From 281a8bf6c2fb9634c61fd56ff319a0718cf25ba8 Mon Sep 17 00:00:00 2001
From: Yingcheng Wang <yingchen21@mails.tsinghua.edu.cn>
Date: Wed, 18 Sep 2024 21:13:34 +0000
Subject: [PATCH] Bug fixes, uploaded missing cpp implmentation

---
 inference/models/falcon.cc          |  6 ++--
 inference/models/mpt.cc             | 44 ++++++++++++++++++++++++-----
 inference/models/opt.cc             | 44 ++++++++++++++++++++++++-----
 inference/models/starcoder.cc       | 35 +++++++++++++++++++++--
 python/flexflow/serve/models/mpt.py |  6 ++--
 src/runtime/file_loader.cc          |  2 +-
 6 files changed, 114 insertions(+), 23 deletions(-)

diff --git a/inference/models/falcon.cc b/inference/models/falcon.cc
index 3def3bb847..e6eb72701e 100644
--- a/inference/models/falcon.cc
+++ b/inference/models/falcon.cc
@@ -104,14 +104,14 @@ void FALCON::create_falcon_model(FFModel &ff,
             3, // q, k, v. need to change if want to remove replication.
                // (q_heads + 2 * kv_heads) * proj_size
         AC_MODE_NONE,
-        false,         // seems like llama does not use bias
+        false,         // seems like it does not use bias
         DT_NONE,       // what is this
         nullptr,       // ?
         nullptr,       // ?
         nullptr,       // ?
         REG_MODE_NONE, // no regularization
         0.0f,          // no dropout
-        std::string("layers." + std::to_string(i) + ".self_attn.qkv_proj")

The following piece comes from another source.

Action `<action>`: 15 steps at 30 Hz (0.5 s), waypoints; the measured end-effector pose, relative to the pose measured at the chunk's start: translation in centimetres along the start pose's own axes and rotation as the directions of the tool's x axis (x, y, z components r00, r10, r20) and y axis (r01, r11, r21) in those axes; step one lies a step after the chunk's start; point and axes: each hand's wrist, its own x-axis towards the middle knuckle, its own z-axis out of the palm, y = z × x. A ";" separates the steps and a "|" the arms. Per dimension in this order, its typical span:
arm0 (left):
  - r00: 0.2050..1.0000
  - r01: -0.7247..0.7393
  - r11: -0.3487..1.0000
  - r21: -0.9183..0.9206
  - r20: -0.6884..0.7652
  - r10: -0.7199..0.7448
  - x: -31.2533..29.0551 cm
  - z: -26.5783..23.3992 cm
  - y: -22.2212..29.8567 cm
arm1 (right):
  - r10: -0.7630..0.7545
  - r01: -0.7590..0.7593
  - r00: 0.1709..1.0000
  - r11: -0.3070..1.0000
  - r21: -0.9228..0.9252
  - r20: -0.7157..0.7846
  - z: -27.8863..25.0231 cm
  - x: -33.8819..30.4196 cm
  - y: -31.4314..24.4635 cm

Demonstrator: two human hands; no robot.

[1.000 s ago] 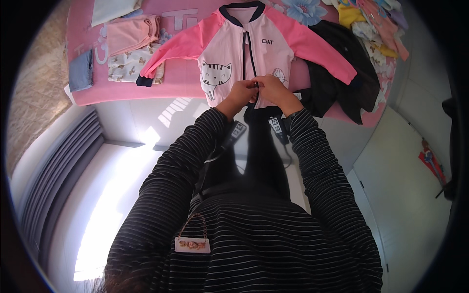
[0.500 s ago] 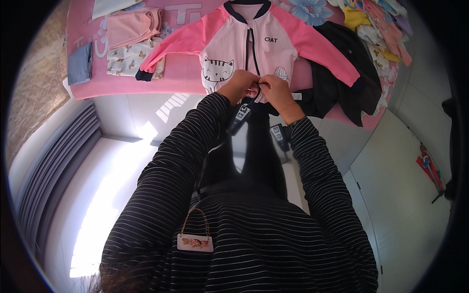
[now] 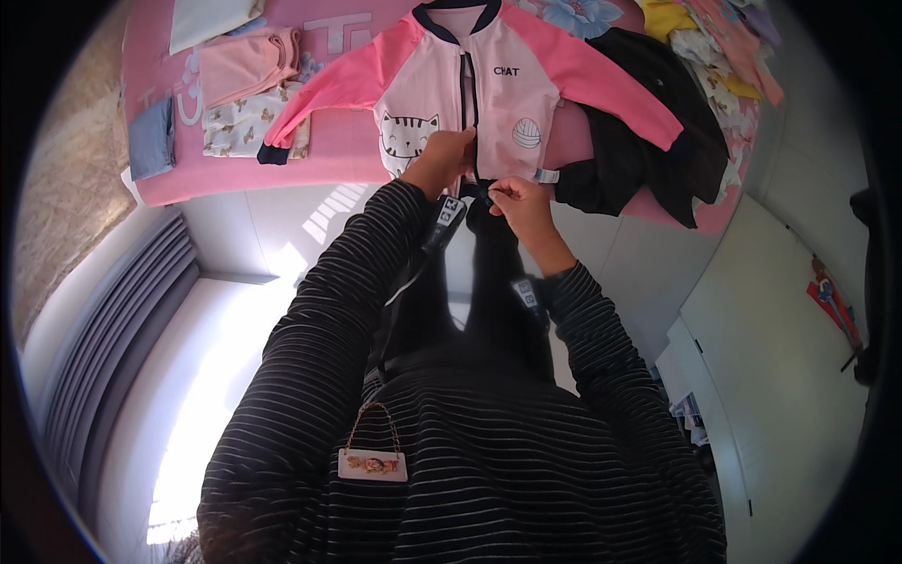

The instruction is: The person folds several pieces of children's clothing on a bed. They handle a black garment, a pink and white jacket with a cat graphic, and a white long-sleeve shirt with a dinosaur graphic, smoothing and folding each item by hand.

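A child's pale pink jacket point(image 3: 493, 103) lies spread face up on the bed's near edge, with bright pink sleeves, navy collar and cuffs, a cat print and a yarn-ball print. A dark zipper point(image 3: 468, 89) runs down its front. My left hand point(image 3: 443, 162) is closed on the jacket's front beside the zipper, low on the cat's side. Lower and to the right, my right hand point(image 3: 520, 205) pinches the bottom end of the zipper edge at the dark hem. The small part between those fingertips is hidden.
The pink bed cover point(image 3: 348, 155) carries folded clothes on the left: pink trousers point(image 3: 246, 68), a bear-print garment point(image 3: 246, 122) and blue-grey denim point(image 3: 152, 139). A black garment point(image 3: 648, 122) lies right of the jacket, beside a heap of coloured clothes point(image 3: 723, 42).
My hands, together at the zipper before, are now apart. The right hand has come down toward me along the zipper edge; the left stays at the jacket's lower front, slightly further left.
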 end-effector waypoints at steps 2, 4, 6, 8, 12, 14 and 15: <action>0.994 0.103 0.985 0.142 0.007 -0.105 -1.9 0.0 -0.8 | 0.016 -0.015 1.000 0.997 0.072 -0.017 -0.2 0.1 -0.1; 0.985 0.173 0.931 0.321 -0.034 -0.171 -3.5 0.1 -1.5 | 0.047 -0.046 0.998 0.998 0.030 -0.040 -0.1 0.0 -0.3; 0.971 0.234 0.929 0.286 -0.012 -0.240 -4.7 0.2 -2.5 | 0.030 -0.030 0.998 1.000 -0.002 -0.056 0.2 -0.3 -0.4; 0.963 0.243 0.951 0.189 0.069 -0.260 -5.3 0.1 -3.3 | 0.021 -0.026 0.996 0.998 -0.059 -0.084 0.6 -0.9 -0.5; 0.977 0.200 0.979 0.030 0.070 -0.202 -5.3 -0.1 -4.5 | 0.170 -0.151 0.981 0.972 0.180 -0.096 0.7 -2.8 -0.4; 0.984 0.176 0.984 0.000 0.025 -0.176 -5.2 -0.1 -4.9 | 0.434 -0.397 0.897 0.873 0.284 -0.081 0.5 -3.7 0.1; 0.986 0.167 0.986 -0.005 0.015 -0.167 -5.3 -0.1 -5.1 | 0.540 -0.499 0.841 0.741 0.449 0.043 0.6 -3.8 0.5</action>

+        std::string("layers." + std::to_string(i) + ".self_attention.qkv_proj")
             .c_str());
     qkv_proj->print("qkv_proj");
 
@@ -206,7 +206,7 @@ void FALCON::create_falcon_model(FFModel &ff,
         nullptr,
         REG_MODE_NONE,
         0.0f,
-        std::string("layers." + std::to_string(i) + ".self_attn.o_proj")
+        std::string("layers." + std::to_string(i) + ".self_attention.o_proj")
             .c_str());
     mha->print("mha");
 
diff --git a/inference/models/mpt.cc b/inference/models/mpt.cc
index e4a7e0056d..9986182495 100644
--- a/inference/models/mpt.cc
+++ b/inference/models/mpt.cc
@@ -93,11 +93,27 @@ void MPT::create_mpt_model(FFModel &ff,
       layernorm_output = res_ln_outputs[1];
     }
 
-    Tensor attn_outputs;
+    Tensor qkv_proj = ff.dense(
+        layernorm_output,
+        mpt_config.hidden_size *
+            3, // q, k, v. need to change if want to remove replication.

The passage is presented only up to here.